Beneath this line are the data; copy exactly the part of them that opens with the line containing "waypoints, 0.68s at" and closes with the line containing "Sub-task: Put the", and only that part.

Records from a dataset
---

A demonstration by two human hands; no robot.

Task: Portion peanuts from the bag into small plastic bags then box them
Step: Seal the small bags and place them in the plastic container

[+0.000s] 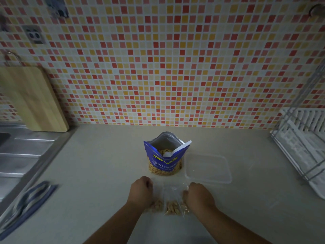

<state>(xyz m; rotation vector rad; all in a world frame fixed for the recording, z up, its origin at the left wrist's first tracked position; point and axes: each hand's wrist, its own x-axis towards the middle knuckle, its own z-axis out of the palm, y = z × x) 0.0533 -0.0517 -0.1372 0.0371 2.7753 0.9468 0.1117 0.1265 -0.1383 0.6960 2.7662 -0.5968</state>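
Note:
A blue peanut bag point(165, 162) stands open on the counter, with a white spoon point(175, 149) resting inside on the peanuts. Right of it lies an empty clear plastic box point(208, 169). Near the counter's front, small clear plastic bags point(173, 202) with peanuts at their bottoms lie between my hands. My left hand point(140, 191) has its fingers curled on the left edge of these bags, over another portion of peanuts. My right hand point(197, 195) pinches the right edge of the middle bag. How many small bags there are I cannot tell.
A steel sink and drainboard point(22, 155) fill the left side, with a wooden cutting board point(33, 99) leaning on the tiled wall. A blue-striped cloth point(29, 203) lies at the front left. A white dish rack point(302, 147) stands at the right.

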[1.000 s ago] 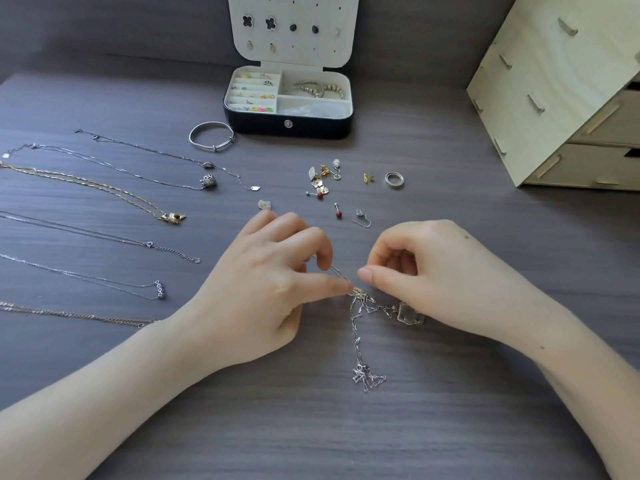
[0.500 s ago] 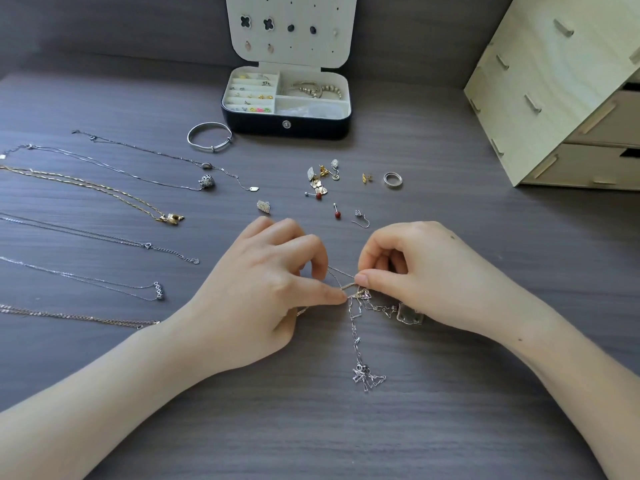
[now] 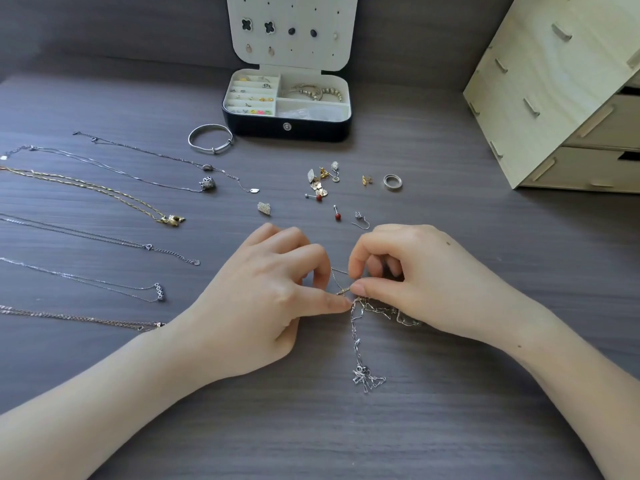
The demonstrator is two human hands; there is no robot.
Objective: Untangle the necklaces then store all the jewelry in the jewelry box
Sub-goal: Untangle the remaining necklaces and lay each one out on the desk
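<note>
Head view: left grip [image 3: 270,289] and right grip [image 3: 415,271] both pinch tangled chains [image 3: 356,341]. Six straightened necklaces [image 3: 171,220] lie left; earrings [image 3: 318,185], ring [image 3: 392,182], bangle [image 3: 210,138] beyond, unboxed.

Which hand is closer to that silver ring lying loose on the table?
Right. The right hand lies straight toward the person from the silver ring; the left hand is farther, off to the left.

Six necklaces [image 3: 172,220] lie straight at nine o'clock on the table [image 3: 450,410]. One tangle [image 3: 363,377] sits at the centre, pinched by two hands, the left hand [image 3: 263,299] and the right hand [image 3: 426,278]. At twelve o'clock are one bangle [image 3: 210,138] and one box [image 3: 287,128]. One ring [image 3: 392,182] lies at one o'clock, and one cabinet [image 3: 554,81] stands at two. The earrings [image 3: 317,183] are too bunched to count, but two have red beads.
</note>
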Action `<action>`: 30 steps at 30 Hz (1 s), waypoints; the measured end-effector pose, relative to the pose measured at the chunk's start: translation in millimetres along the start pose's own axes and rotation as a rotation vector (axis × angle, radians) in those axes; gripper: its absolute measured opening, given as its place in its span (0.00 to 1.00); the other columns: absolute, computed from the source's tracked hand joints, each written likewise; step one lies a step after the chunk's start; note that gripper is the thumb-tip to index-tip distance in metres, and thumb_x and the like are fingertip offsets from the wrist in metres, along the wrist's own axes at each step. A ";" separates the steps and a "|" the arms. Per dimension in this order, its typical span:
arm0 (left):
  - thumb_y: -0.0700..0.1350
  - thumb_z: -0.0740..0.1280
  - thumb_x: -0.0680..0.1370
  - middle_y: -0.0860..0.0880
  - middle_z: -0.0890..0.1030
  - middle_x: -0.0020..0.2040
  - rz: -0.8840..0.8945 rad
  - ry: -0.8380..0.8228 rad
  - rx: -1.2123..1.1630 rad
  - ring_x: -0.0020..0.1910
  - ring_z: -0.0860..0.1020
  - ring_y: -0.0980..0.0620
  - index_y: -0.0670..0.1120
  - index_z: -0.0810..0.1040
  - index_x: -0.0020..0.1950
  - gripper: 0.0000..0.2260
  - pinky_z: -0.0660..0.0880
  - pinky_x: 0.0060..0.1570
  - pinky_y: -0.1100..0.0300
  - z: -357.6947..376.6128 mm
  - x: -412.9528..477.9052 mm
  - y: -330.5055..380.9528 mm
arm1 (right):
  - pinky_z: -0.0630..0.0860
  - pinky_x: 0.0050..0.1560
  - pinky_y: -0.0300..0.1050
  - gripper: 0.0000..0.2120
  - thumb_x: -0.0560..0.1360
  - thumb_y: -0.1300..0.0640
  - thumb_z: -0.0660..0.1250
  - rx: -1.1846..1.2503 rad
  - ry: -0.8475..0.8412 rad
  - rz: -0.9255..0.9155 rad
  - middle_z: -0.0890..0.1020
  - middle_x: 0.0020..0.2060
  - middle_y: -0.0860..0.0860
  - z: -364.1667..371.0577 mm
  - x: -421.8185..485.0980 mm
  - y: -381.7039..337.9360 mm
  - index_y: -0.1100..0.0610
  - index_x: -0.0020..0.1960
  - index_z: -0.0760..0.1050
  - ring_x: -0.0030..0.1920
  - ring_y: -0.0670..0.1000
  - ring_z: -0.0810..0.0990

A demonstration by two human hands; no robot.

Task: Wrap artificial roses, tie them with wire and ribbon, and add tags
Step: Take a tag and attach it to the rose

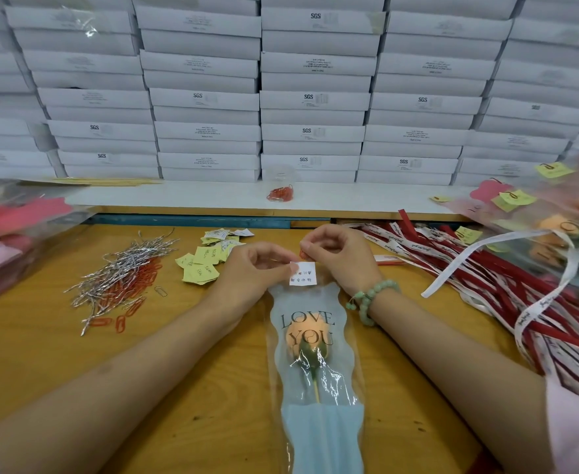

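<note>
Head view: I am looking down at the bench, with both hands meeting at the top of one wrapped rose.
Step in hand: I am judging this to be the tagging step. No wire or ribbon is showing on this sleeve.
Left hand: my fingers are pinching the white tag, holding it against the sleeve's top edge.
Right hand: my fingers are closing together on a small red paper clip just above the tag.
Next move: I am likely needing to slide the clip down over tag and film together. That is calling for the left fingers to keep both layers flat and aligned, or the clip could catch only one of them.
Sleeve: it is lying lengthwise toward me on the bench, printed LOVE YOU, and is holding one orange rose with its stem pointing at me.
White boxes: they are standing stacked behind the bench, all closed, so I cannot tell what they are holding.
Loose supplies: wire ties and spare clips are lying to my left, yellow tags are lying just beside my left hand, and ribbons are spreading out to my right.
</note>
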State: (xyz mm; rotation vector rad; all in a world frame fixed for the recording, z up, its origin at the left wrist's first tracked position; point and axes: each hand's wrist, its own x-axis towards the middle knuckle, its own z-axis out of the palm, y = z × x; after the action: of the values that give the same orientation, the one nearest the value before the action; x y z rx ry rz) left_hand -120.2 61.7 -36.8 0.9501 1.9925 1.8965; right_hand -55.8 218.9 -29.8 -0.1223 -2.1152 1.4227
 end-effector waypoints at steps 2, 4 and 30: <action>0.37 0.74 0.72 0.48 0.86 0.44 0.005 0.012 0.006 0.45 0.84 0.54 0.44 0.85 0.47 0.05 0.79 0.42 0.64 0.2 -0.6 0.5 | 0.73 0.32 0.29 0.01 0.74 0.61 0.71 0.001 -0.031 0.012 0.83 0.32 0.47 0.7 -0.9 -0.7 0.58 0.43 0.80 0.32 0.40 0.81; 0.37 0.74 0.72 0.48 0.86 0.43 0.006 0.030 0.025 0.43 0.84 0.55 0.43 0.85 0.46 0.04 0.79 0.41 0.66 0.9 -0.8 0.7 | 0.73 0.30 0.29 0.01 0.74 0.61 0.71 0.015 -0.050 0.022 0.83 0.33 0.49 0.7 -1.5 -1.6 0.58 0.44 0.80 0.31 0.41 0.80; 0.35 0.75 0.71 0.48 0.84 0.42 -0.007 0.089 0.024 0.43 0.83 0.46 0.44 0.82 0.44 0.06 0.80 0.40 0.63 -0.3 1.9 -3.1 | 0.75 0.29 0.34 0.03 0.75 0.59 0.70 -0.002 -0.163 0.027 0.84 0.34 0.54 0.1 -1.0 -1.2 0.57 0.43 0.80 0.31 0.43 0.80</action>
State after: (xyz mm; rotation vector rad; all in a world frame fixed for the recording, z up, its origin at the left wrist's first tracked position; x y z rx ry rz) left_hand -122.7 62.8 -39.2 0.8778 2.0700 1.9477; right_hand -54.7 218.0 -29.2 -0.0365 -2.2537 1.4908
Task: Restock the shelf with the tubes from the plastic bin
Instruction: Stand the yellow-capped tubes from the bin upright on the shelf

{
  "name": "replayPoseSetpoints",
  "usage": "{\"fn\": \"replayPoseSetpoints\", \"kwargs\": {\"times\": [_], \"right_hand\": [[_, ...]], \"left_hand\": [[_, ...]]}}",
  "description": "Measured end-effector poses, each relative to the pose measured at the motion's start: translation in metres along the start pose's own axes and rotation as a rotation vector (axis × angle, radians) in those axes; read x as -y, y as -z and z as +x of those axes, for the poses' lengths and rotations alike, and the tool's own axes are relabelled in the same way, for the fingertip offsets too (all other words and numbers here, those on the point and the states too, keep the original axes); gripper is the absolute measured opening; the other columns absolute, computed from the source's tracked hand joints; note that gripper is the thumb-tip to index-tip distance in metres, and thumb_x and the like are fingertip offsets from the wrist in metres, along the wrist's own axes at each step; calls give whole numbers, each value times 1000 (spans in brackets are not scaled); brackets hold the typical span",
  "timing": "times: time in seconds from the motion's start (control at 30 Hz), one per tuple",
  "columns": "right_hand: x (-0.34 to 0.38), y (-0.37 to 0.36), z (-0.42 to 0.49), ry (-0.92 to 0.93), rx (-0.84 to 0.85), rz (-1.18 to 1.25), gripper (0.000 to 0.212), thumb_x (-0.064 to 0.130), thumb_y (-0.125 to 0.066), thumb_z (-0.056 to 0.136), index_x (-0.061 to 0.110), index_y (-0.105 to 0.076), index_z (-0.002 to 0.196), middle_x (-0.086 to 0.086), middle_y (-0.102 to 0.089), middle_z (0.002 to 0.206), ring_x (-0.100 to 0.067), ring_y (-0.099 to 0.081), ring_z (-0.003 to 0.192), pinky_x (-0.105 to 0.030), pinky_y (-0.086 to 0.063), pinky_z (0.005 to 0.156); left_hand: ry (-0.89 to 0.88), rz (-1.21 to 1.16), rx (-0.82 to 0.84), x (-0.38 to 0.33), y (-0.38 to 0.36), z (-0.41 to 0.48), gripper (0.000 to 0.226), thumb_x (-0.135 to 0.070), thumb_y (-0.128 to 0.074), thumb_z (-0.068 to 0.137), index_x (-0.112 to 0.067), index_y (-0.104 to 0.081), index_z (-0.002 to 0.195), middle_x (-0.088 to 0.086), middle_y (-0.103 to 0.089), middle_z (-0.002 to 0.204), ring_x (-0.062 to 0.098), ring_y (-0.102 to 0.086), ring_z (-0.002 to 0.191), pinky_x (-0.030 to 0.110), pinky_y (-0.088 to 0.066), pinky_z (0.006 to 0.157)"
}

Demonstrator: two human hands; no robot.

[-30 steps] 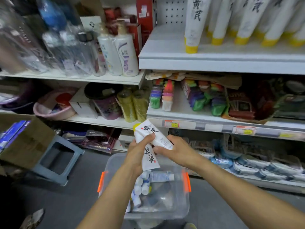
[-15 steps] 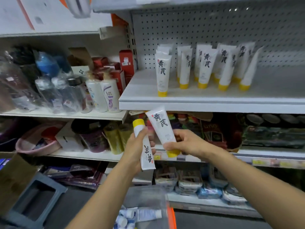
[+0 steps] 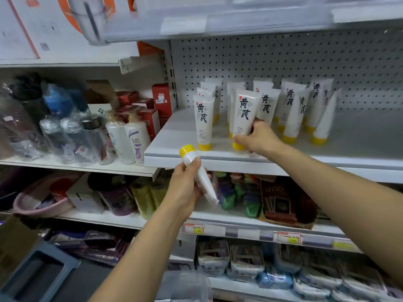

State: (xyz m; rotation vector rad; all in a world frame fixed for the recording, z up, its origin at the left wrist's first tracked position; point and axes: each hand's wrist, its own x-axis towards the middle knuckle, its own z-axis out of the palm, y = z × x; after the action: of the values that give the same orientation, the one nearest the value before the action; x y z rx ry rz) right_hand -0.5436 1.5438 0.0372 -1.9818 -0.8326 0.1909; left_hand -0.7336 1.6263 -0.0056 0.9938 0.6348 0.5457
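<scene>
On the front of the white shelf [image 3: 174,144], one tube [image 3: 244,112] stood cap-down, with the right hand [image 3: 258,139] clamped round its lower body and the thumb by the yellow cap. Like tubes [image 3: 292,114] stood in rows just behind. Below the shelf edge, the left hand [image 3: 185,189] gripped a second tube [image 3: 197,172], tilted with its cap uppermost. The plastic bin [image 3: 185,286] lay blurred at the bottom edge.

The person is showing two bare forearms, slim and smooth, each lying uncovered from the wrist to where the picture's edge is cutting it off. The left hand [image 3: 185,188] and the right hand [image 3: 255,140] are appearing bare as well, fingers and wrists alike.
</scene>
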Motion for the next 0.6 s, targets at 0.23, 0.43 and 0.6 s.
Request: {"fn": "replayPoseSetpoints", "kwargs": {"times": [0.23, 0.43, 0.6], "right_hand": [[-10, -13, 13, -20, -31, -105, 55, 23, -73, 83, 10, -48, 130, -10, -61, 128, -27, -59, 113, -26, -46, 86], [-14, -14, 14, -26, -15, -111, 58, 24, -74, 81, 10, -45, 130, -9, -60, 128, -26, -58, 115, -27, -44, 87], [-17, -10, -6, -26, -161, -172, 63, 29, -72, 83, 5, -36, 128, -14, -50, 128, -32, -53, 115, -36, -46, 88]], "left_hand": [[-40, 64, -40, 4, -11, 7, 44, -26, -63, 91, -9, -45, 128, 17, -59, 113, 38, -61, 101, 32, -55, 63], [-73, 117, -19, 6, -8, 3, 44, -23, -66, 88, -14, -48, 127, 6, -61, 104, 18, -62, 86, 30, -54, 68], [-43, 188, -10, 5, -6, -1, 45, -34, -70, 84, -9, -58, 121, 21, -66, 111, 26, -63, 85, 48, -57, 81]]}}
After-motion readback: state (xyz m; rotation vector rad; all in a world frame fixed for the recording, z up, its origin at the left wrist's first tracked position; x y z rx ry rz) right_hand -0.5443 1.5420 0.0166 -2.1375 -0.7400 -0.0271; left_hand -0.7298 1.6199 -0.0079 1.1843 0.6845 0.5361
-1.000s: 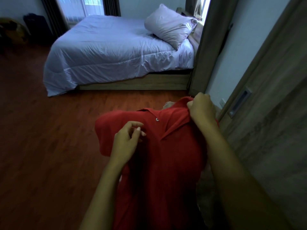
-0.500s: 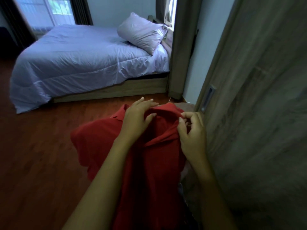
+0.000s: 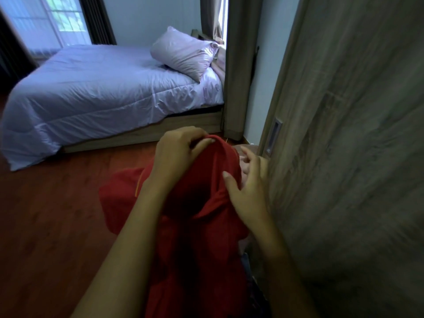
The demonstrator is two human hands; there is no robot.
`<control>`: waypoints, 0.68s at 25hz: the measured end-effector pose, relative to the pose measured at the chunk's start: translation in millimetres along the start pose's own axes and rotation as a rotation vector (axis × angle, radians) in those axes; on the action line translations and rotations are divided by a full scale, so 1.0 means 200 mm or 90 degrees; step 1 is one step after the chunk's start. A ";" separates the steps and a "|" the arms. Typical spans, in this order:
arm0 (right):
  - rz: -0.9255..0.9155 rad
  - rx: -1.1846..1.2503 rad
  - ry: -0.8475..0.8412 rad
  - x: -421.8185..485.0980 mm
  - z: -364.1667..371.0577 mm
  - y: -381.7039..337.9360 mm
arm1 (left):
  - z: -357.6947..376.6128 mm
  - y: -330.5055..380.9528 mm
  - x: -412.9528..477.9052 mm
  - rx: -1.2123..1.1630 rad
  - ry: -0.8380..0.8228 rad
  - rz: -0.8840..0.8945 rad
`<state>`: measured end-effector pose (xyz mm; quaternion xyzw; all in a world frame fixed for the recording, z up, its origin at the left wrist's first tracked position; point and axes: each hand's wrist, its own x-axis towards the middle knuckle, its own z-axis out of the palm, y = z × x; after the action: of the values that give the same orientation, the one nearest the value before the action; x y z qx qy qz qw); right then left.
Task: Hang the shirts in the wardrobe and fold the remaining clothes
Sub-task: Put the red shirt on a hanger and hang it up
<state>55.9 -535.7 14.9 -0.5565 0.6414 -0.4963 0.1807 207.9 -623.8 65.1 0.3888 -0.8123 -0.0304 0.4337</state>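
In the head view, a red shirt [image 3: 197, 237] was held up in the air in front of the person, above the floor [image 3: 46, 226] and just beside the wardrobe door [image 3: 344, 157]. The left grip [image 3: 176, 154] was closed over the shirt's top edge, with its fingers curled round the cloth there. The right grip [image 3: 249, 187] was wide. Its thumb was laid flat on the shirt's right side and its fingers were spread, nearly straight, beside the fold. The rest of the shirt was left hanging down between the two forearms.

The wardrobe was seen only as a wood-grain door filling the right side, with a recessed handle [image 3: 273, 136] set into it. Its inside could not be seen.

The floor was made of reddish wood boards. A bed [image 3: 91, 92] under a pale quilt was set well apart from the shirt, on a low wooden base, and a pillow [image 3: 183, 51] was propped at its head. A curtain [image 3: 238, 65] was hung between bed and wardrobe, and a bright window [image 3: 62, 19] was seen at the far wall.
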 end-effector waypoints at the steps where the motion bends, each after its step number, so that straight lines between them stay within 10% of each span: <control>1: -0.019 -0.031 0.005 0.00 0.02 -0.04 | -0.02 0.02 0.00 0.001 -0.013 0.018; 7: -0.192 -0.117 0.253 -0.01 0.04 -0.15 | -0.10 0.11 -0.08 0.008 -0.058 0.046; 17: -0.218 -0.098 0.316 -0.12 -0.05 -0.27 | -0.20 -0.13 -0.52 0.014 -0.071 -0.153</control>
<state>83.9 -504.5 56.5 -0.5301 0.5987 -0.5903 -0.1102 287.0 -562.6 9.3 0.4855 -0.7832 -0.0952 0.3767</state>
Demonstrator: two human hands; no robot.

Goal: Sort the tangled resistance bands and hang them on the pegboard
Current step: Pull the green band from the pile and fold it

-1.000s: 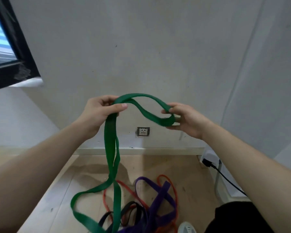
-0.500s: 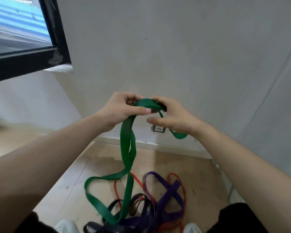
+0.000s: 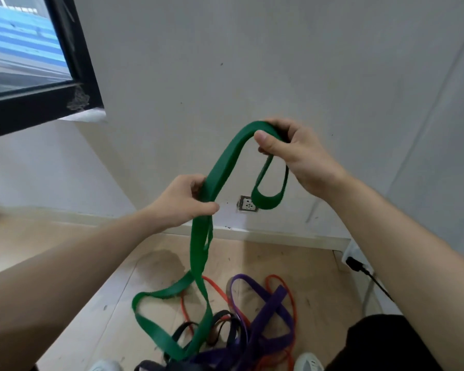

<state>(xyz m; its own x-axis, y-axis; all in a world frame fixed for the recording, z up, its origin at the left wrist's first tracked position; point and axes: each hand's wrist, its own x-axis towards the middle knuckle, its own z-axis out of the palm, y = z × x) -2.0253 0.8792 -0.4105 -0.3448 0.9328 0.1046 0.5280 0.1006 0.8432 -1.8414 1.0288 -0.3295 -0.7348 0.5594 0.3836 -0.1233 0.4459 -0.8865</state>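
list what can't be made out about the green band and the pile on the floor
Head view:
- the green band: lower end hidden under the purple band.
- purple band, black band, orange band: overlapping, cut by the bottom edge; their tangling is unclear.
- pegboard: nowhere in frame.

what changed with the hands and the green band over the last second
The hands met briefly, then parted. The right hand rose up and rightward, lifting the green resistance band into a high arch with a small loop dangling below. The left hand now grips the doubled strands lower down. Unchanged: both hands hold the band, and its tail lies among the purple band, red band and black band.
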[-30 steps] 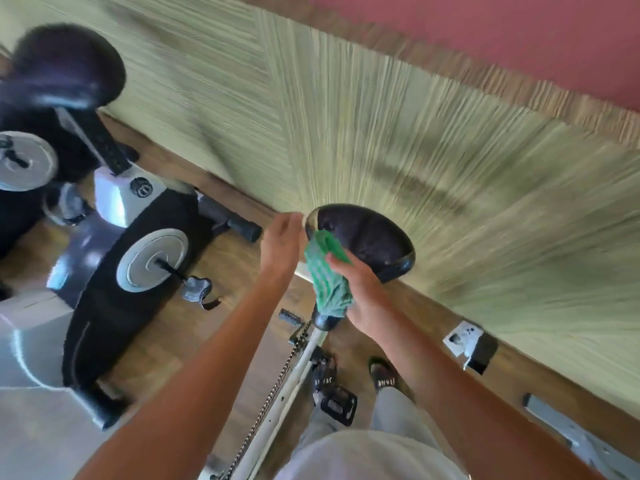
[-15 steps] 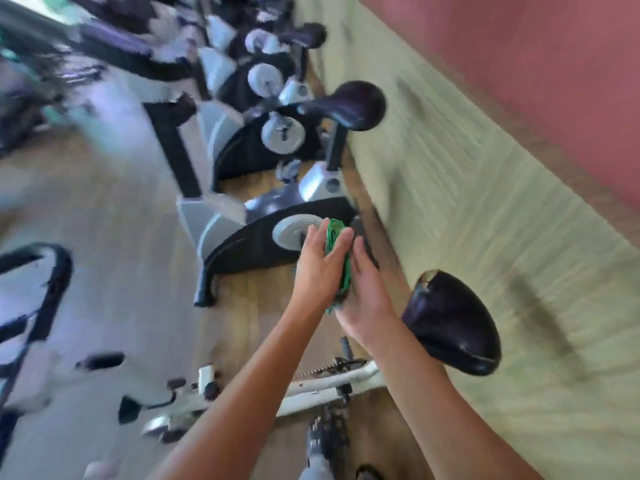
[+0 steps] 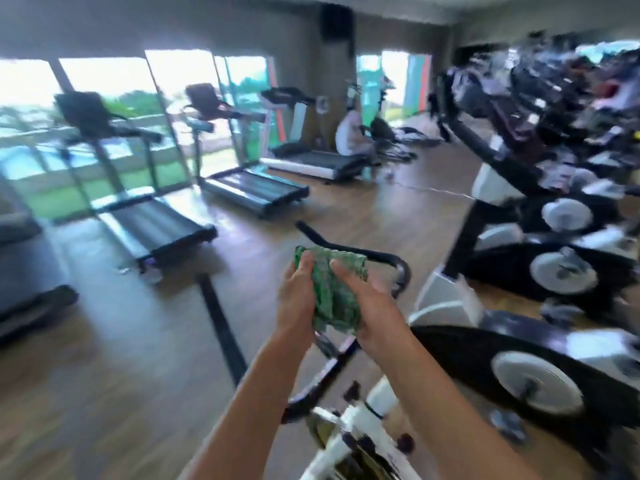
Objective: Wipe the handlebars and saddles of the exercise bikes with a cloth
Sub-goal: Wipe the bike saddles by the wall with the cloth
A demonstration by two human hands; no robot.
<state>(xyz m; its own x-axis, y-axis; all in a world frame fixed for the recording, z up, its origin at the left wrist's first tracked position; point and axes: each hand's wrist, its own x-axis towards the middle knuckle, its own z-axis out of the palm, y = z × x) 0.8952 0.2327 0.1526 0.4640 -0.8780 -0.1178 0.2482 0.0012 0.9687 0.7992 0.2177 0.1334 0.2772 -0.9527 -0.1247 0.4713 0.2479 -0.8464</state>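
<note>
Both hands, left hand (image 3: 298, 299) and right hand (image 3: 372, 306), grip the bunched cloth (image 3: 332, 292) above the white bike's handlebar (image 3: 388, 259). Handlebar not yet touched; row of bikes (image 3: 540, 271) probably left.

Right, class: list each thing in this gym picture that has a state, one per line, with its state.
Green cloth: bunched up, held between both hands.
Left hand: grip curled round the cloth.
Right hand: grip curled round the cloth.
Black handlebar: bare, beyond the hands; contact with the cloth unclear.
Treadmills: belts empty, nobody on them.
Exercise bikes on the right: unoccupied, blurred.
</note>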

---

Worked solution:
`<control>`: waypoints, 0.68s at 25hz: the measured end-effector pose, relative to the pose measured at the chunk's start: translation in millimetres along the start pose's own axes and rotation as a rotation vector (axis × angle, radians) in those axes; on the action line translations and rotations are divided by a full scale, so 1.0 means 200 mm or 90 degrees; step 1 is one step after the chunk's start. A ";" separates the steps and a "|" the arms. Typical spans, in this order:
arm0 (right):
  - rz: -0.9255..0.9155 rad
  - rx: -1.1846..1.2503 rad
  - ry: -0.8475..0.8412 rad
  - x: -421.8185..485.0980 mm
  - z: -364.1667..371.0577 mm
  - y: -381.7039..337.9360 mm
arm1 (left):
  - z: -357.6947..376.6128 mm
  - y: -330.5055..380.9528 mm
  - x: -412.9528..477.9052 mm
  - rx: -1.2123..1.1630 rad
  - ry: -0.8380..0.8228 rad
  - rz: -0.8840..0.8945 rad
`<state>`: measured end-effector pose (xyz mm; quaternion xyzw; all in a world frame fixed for the recording, z up, its origin at the left wrist's first tracked position; point and axes: each hand's wrist, its own x-axis towards the middle knuckle, its own z-axis out of the palm, y = z × x; after the action: of the values that give the same orientation, the one nearest the value before the action; x y z qx qy qz qw); right then left.
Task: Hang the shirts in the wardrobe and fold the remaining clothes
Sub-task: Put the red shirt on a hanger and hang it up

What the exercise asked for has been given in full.